◆ **What to do**
Copy all lines below exactly as written. Leave pictures out.

◆ **Collected material**
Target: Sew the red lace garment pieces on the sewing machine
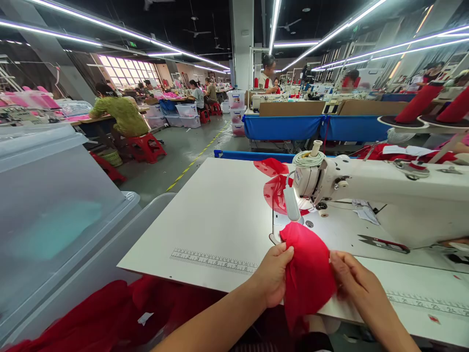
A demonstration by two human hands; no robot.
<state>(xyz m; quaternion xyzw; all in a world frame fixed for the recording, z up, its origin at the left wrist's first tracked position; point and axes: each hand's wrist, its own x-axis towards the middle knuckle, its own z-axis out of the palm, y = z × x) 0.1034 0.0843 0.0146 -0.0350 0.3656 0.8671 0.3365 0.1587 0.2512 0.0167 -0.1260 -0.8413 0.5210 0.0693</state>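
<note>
A piece of red fabric (309,274) hangs between my two hands at the front edge of the white sewing table (205,210). My left hand (273,274) pinches its left edge between thumb and fingers. On the opposite edge, my right hand (353,278) grips the cloth, slightly blurred. The fabric's top reaches just in front of the needle area of a white sewing machine (351,181). Sheer red pieces (274,193) lie behind and left of the machine head. A small lamp (291,203) shines beside the needle.
Thread snips (384,243) lie on the machine bed at right. A printed ruler (214,261) runs along the table front. To the left stand a translucent bin (62,195) and dark red cloth (98,318). Red thread cones (419,103) rise at right. Other people sit at stations beyond.
</note>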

◆ **Output of the exercise**
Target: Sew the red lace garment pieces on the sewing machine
A demonstration by two human hands; no robot.
<state>(xyz m; quaternion xyzw; all in a world frame fixed for the recording, z up, its origin at the left wrist's first tracked position; point and axes: each hand's wrist, its own x-axis towards the middle knuckle, its own z-axis out of the palm, y = z × x) 0.1034 0.0843 0.0146 -0.0350 0.3656 0.8671 0.3365 0.1587 0.2512 0.0167 -0.1260 -0.8413 0.5210 0.0693</state>
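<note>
A piece of red fabric (309,274) hangs between my two hands at the front edge of the white sewing table (205,210). My left hand (273,274) pinches its left edge between thumb and fingers. On the opposite edge, my right hand (353,278) grips the cloth, slightly blurred. The fabric's top reaches just in front of the needle area of a white sewing machine (351,181). Sheer red pieces (274,193) lie behind and left of the machine head. A small lamp (291,203) shines beside the needle.
Thread snips (384,243) lie on the machine bed at right. A printed ruler (214,261) runs along the table front. To the left stand a translucent bin (62,195) and dark red cloth (98,318). Red thread cones (419,103) rise at right. Other people sit at stations beyond.
</note>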

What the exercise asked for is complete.